▶ [Required action]
Starting with the line that holds "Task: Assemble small", reproduce each line through the last one of the data, exactly as written. Pictures are not copied.

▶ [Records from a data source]
####

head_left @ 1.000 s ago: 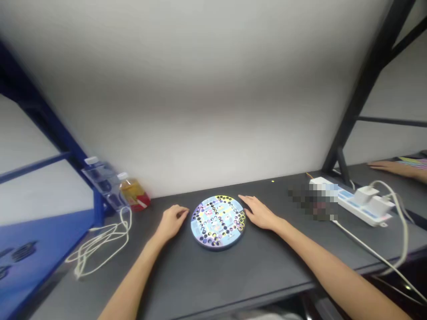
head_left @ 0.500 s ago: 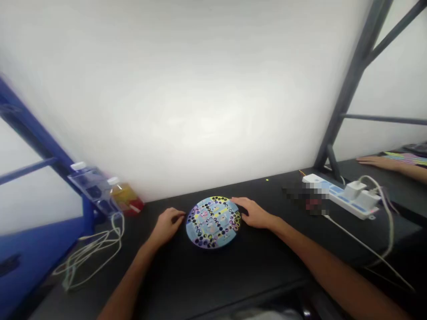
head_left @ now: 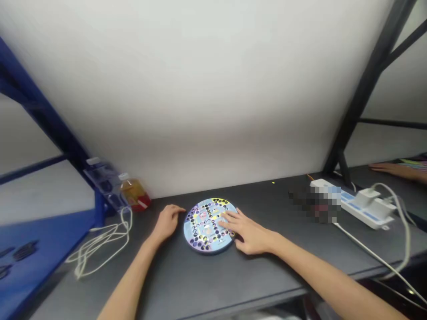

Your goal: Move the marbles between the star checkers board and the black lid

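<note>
A round game board [head_left: 200, 235], light blue with purple and yellow patches and many dark circles, lies flat on the black table. My right hand [head_left: 248, 231] rests over its right side, fingers spread across the printed top and the thumb down by the rim. On the other side, my left hand [head_left: 167, 222] lies on the table with nothing in it. Its index finger reaches out to the board's left edge, while the other fingers are loosely bent and partly hidden.
A coiled white cable [head_left: 103, 242] and a bottle of amber drink [head_left: 133, 192] are on the left, near a clear bottle [head_left: 103, 178]. To the right stand a white power strip [head_left: 360, 206] and a blurred-out dark object [head_left: 315, 202]. Another person's hand [head_left: 388, 169] is at far right.
My right hand has gone from the board's upper right rim onto its top, fingers now spread. The left index finger has straightened toward the edge. The camera view has shifted slightly.
</note>
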The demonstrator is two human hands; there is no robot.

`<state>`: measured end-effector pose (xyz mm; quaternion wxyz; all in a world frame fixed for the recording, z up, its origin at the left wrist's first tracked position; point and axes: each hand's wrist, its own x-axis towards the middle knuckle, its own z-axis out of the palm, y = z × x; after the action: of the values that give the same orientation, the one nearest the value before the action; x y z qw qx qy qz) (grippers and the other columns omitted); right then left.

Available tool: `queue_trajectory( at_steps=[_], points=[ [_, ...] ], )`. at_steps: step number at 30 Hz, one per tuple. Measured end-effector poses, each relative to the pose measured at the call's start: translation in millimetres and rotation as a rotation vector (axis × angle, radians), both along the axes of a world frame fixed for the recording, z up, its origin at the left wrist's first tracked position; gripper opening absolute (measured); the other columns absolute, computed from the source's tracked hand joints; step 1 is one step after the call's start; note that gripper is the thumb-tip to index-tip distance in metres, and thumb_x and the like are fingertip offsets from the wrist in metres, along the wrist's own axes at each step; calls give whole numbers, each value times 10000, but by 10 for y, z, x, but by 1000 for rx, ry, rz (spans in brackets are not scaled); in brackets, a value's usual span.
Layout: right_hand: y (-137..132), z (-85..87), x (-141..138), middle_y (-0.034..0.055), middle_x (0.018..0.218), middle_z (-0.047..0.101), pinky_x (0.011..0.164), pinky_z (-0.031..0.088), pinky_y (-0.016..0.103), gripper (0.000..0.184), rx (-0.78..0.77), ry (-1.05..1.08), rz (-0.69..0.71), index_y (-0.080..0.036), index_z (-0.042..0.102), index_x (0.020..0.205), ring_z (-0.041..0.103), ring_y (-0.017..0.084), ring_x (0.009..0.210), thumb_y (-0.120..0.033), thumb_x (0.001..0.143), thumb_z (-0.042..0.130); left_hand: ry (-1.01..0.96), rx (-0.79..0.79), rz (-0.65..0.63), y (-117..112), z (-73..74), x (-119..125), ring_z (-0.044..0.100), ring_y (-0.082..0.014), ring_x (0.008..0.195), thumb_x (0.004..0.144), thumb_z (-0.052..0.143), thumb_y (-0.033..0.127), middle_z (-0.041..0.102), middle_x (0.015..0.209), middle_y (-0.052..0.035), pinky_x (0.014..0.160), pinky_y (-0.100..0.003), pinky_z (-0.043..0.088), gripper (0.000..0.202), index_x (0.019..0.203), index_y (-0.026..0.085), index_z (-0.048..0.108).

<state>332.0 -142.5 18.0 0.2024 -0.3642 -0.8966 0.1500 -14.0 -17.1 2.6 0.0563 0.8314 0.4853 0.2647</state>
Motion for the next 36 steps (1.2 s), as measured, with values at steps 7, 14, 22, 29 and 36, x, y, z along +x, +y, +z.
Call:
queue_trajectory(
  at_steps=[7, 14, 22, 29, 36],
  points=[
    [24, -15, 14, 87, 1545, 297, 1173, 74, 535, 798, -41, 21, 9, -276, 339, 1487, 222, 302, 1433, -515, 793, 653, 2, -14, -9, -40, 2, 22, 614, -226, 946, 881, 409, 232, 697, 986, -72, 893, -380, 473, 338, 962, 228, 737],
    [15, -35, -20, 110, 1518, 351, 1169, 84, 547, 852, -7, 36, -8, -262, 374, 1473, 271, 322, 1412, -601, 749, 671, 11, -4, -38, -65, -13, 56, 623, -211, 919, 860, 437, 215, 700, 961, -61, 886, -367, 480, 325, 962, 231, 745],
    [19, -58, -40, 106, 1511, 365, 1168, 106, 547, 781, 21, 34, -6, -258, 385, 1468, 275, 320, 1411, -580, 800, 629, -71, -29, -35, -80, -22, 102, 640, -204, 928, 800, 445, 164, 725, 958, -38, 893, -351, 489, 332, 888, 233, 758],
    [26, -37, -27, 84, 1507, 378, 1171, 110, 541, 734, -32, 152, -35, -274, 391, 1462, 292, 290, 1409, -554, 822, 615, -183, -57, -2, -112, 40, 140, 648, -207, 939, 828, 447, 215, 724, 982, -46, 894, -346, 489, 313, 905, 211, 751],
    [274, -80, 147, 100, 1102, 701, 898, 499, 390, 518, -9, 769, -519, -178, 668, 1135, 644, 268, 1022, -554, 944, 368, -194, -79, 23, -161, 37, 217, 651, -202, 884, 884, 473, 348, 718, 1028, -43, 809, -319, 507, 329, 1079, 223, 707]
  ],
)
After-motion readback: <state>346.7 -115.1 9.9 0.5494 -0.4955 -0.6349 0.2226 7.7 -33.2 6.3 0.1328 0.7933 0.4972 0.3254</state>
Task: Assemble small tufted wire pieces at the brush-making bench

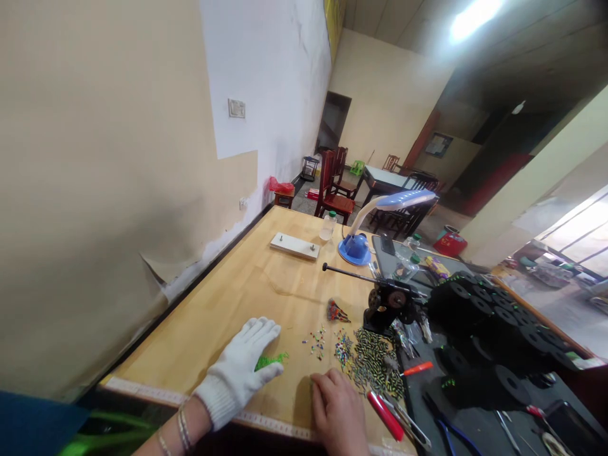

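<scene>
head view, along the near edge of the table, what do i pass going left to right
gloved left hand → bare right hand → red-handled tool → pile of black reels

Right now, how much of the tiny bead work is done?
It looks partly done. Some bits already lie in separate heaps: green bits, a striped pile and a small colourful heap. In hand: the gloved left hand rests on the green bits, and the right hand touches the table beside the striped pile. Left: loose coloured bits scattered between them.
</scene>
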The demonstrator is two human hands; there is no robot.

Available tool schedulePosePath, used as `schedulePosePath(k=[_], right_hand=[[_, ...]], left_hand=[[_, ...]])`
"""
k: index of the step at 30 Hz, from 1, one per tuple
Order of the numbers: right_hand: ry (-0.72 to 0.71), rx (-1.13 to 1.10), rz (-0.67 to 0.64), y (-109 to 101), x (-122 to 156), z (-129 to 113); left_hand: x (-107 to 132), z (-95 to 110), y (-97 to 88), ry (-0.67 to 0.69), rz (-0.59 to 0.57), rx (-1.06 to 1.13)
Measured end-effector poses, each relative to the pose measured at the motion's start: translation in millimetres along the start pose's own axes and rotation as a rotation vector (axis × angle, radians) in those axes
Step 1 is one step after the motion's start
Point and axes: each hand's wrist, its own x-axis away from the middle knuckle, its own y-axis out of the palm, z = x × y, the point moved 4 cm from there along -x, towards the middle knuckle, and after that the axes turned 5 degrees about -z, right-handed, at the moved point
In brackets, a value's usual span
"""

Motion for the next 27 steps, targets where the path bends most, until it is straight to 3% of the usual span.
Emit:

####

▶ [Response to this exercise]
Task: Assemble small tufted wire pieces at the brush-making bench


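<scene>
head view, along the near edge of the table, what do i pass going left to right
gloved left hand → bare right hand → red-handled tool → pile of black reels

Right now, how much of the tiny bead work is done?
It looks partly done. Some bits already lie in separate heaps: green bits, a striped pile and a small colourful heap. In hand: the gloved left hand rests on the green bits, and the right hand touches the table beside the striped pile. Left: loose coloured bits scattered between them.
</scene>
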The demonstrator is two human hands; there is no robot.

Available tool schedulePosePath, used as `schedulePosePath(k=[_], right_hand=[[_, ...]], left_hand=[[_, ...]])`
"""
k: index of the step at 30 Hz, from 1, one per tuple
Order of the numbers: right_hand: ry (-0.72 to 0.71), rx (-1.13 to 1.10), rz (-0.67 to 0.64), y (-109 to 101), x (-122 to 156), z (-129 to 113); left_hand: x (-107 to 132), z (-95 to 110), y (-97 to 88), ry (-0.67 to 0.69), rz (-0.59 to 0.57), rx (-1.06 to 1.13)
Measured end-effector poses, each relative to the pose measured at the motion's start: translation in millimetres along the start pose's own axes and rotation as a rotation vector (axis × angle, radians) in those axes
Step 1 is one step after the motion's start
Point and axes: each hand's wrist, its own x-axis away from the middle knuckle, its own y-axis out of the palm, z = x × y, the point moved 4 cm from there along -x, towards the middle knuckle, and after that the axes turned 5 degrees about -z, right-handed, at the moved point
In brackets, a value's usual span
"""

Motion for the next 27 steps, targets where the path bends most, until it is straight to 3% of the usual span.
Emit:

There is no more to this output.